How to Manage Back Labor
It's impossible to predict what kind of labor you will have, but it can be reassuring to plan for various scenarios. One possibility is back labor, which can be caused by the back of your baby's head pressing into your spine. Back labor can be painful, as the baby's position can cause contractions to be felt in the back as well as the womb.
"The pain of back labor is continually present, but worsens with each uterine contraction," explained Jessica Madden, M.D., a pediatrician, neonatologist and medical director at Aeroflow Breastpumps. "Back labor can be differentiated from regular labor because during back labor, women will not get any relief from pain in between their contractions."
While back labor isn't harmful to the baby, it can be more difficult for the birthing parent. I had back labor with my son and experienced painful spasms in my back, in addition to my regular contractions. The pain was worse when I laid on my back, so I had to stay upright for the beginning of my labor. This made my cervical examinations difficult and the pain was hard to manage even when I was only one centimeter dilated.
For me, the spasms were very painful—but not all women will have as much pain as I did with back labor. "It's a generalization that it's more painful, but not all women experience it like that," explained Sarah Seymour, R.N., R.M., a homebirth midwife with more than 20 years of experience.

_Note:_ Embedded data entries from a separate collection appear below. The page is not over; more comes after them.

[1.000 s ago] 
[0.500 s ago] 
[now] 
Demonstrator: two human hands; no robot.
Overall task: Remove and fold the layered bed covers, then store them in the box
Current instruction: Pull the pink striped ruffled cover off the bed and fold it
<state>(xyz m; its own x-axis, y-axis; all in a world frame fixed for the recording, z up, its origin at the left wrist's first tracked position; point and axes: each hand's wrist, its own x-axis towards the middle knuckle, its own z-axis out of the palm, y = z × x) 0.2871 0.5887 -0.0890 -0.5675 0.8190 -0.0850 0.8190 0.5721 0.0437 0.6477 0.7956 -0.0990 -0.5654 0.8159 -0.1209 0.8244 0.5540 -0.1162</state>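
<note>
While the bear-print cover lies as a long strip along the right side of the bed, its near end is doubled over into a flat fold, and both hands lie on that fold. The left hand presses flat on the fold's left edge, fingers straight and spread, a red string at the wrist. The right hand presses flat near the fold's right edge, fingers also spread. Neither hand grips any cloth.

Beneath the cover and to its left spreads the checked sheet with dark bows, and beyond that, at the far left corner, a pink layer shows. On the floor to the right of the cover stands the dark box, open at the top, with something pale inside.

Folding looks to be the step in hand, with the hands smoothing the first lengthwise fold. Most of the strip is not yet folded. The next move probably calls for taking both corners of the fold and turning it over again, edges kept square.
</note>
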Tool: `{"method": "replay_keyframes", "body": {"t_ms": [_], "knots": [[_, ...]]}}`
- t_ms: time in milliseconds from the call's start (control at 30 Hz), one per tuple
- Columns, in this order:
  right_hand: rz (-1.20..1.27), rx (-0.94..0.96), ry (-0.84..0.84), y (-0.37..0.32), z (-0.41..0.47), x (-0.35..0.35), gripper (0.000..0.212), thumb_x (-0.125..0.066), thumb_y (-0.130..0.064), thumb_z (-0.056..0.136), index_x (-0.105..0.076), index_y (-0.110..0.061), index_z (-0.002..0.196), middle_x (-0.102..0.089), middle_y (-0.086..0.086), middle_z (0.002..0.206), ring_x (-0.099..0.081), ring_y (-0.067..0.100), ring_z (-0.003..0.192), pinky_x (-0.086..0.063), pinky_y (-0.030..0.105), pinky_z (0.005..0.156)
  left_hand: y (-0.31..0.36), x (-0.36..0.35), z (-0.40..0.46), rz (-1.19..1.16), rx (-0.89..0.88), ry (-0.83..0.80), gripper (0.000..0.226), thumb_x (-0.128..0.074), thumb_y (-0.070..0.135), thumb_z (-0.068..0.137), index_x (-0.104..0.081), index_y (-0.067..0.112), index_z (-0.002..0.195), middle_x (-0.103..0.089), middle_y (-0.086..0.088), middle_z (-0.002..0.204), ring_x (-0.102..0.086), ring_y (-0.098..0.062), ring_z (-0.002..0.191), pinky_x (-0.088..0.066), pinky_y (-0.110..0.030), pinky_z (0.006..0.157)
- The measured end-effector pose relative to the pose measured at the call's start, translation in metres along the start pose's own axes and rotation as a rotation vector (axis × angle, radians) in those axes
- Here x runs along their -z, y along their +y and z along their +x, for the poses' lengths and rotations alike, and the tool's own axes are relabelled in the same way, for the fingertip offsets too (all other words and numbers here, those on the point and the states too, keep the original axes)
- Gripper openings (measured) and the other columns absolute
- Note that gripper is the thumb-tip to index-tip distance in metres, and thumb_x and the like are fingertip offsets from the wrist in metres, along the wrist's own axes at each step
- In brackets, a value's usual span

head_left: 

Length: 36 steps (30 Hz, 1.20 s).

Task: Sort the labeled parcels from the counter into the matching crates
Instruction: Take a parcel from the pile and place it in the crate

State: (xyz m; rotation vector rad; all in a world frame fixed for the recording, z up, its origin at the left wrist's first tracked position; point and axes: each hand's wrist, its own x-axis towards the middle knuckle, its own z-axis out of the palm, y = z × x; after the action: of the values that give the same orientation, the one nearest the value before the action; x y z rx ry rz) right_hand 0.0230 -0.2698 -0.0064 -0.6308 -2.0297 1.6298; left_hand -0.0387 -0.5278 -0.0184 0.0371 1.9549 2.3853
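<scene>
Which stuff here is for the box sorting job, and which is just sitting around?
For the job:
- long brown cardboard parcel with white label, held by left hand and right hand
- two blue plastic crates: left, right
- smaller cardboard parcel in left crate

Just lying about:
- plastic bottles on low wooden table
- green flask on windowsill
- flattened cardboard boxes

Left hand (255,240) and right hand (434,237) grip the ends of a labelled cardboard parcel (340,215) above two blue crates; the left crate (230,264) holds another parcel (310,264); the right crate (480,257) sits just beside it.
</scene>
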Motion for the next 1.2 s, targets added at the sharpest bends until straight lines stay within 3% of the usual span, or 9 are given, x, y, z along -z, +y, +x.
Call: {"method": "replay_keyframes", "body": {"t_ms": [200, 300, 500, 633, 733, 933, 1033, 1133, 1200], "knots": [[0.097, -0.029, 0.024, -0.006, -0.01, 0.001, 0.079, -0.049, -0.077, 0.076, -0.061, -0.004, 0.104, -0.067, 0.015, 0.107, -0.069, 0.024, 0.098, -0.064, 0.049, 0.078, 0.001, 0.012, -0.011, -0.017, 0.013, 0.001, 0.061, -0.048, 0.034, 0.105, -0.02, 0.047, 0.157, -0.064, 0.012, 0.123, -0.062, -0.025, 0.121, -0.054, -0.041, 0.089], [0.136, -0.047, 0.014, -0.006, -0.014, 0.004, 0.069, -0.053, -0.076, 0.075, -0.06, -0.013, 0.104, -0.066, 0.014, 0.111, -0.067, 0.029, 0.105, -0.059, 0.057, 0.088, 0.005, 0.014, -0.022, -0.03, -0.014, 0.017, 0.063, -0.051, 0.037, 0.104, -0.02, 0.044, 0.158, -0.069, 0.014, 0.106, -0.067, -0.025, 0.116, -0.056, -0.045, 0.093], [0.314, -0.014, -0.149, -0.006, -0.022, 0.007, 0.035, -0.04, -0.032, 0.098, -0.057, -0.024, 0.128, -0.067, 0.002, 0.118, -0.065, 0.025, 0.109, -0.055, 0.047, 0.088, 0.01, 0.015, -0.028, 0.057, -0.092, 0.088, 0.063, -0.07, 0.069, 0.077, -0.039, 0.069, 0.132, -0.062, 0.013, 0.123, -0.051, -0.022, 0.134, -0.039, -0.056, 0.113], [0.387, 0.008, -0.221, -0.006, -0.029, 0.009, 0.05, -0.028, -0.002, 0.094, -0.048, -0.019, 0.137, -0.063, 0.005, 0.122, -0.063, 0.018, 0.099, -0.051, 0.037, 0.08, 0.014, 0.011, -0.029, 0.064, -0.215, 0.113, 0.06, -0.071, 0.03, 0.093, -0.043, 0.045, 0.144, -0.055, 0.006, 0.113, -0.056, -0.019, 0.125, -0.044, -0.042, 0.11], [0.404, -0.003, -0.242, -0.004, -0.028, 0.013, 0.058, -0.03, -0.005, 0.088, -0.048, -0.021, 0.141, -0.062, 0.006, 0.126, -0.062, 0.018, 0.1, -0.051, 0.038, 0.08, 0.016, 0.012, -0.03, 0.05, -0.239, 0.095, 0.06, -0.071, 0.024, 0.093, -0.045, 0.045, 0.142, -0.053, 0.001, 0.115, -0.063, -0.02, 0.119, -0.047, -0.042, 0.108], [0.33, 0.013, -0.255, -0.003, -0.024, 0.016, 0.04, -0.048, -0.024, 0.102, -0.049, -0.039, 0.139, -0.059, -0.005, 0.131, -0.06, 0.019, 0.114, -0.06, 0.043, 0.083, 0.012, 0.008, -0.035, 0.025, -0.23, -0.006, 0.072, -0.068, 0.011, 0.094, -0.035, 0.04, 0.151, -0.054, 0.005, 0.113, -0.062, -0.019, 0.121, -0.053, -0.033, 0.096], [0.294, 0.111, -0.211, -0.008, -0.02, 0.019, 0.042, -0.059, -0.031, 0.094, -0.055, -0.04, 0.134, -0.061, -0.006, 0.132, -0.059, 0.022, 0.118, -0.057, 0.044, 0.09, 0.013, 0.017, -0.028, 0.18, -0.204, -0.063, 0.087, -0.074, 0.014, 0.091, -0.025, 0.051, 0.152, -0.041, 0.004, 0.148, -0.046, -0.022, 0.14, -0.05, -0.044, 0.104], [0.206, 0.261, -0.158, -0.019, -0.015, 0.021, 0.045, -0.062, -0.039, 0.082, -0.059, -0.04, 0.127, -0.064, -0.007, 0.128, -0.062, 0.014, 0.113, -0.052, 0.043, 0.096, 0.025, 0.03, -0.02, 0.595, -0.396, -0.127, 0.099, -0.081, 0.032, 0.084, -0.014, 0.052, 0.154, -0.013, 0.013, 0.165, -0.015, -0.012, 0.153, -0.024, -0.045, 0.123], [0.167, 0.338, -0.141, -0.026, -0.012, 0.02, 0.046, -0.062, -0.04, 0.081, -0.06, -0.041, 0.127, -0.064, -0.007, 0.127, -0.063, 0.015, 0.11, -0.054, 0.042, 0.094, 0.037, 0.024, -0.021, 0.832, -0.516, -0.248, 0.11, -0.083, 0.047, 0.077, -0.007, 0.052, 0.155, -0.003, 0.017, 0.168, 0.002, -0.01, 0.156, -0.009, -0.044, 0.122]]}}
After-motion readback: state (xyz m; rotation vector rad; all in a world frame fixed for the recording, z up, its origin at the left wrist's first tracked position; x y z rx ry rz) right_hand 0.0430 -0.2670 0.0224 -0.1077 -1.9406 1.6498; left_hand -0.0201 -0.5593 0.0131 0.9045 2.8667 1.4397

Is there any way to prevent back labor?
It is possible for a baby to turn during back labor, which can reduce the pressure on the spine. According to the Cleveland Clinic, between 15 percent and 32 percent of pregnancies begin with back labor, but that number decreases to between 5 percent and 8 percent at the time of delivery, due to the baby repositioning.
"When a baby is facing upward during labor, this is called 'occiput-posterior,' or 'sunny-side up' position," said Madden. "Many babies rotate to the occiput-anterior (downward) position on their own during labor."
She advised walking, sitting on a birthing ball, squatting, pelvic tilts (moving the pelvis back and forth), or sitting backward on a chair to help encourage the baby to reposition.
The only indication my baby was back-to-back with me was a few mild back spasms prior to going into labor, so I wasn't aware of his position prior to the birth. According to Madden, this is common.
"There's no real way to predict a back labor, but some women do have a lot of lower back pain leading up to labor and delivery," she said. "Having a history of back labor in the past also seems to predispose women to it."
Jana Spillers, R.N., MSN, NNP-BC, owner of Bishop Babies, also had back labor with her three children. "I recommend having a doula who can recognize back labor and coach the mother into positions to relieve the pain and move the baby into a more favorable position," she said.
Spillers used the technique of pressing her back against the wall while leaning forward during childbirth. Seymour suggests seeing "a qualified chiropractor to balance the pelvis. This can allow the baby to get into an anterior (backward-facing) position before labor starts."
How to manage the pain if the baby doesn't reposition
I had to have heart rate monitors on my stomach, which meant I couldn't move around during labor. If you aren't mobile, there are still various methods of managing the pain when the baby doesn't turn prior or during childbirth.
Madden recommends methods like massage, hot or cold compresses applied to the lower back, water birthing or hydrotherapy, support from a doula, a TENS device or medications, including an epidural. She also suggests applying pressure to the lower back with objects such as a foam roller, water bottle or tennis ball.
Other considerations to keep in mind are that back labor can last longer (mine was 38 hours) and it can mean more pushing. My son was delivered by forceps because I was so tired by the end. This can be common for back labor.
"If the baby doesn't turn, it does make pushing harder," said Seymour. "The mother is more likely to have an episiotomy if the pushing stage takes longer than usual. They may end up needing an assisted delivery, such as forceps, vacuum delivery or possibly a cesarean."
For a long labor, it's important to look after yourself. "I would suggest good nutrition, hydration and therapeutic rest in whatever position helps," Seymour advised. "If all else fails, an epidural will be the woman's best solution."
I opted to have an epidural, which meant I didn't feel any pain. It also meant I could finally relax, get some sleep and lie on the bed after being in a chair for hours because any reclining position was far too uncomfortable.
What to expect in the weeks following delivery
Enduring back labor may mean you continue to feel back pain for weeks after the birth. My back was sore for a couple of weeks afterward, but it wasn't as painful as my episiotomy stitches.
"Mothers may have bruising that should resolve within a few weeks. Otherwise, recovery after back labor really shouldn't differ from other labors," Spillers said. She added that she only experienced discomfort after the birth of her third child, despite all of her pregnancies being back labors.
Make sure you have the support you need both prior and during labor so you can react to anything that happens throughout your birth. Even if you have a long labor and several interventions, such as an epidural and episiotomy like I did, the most important thing is you get to meet your baby at the end of it.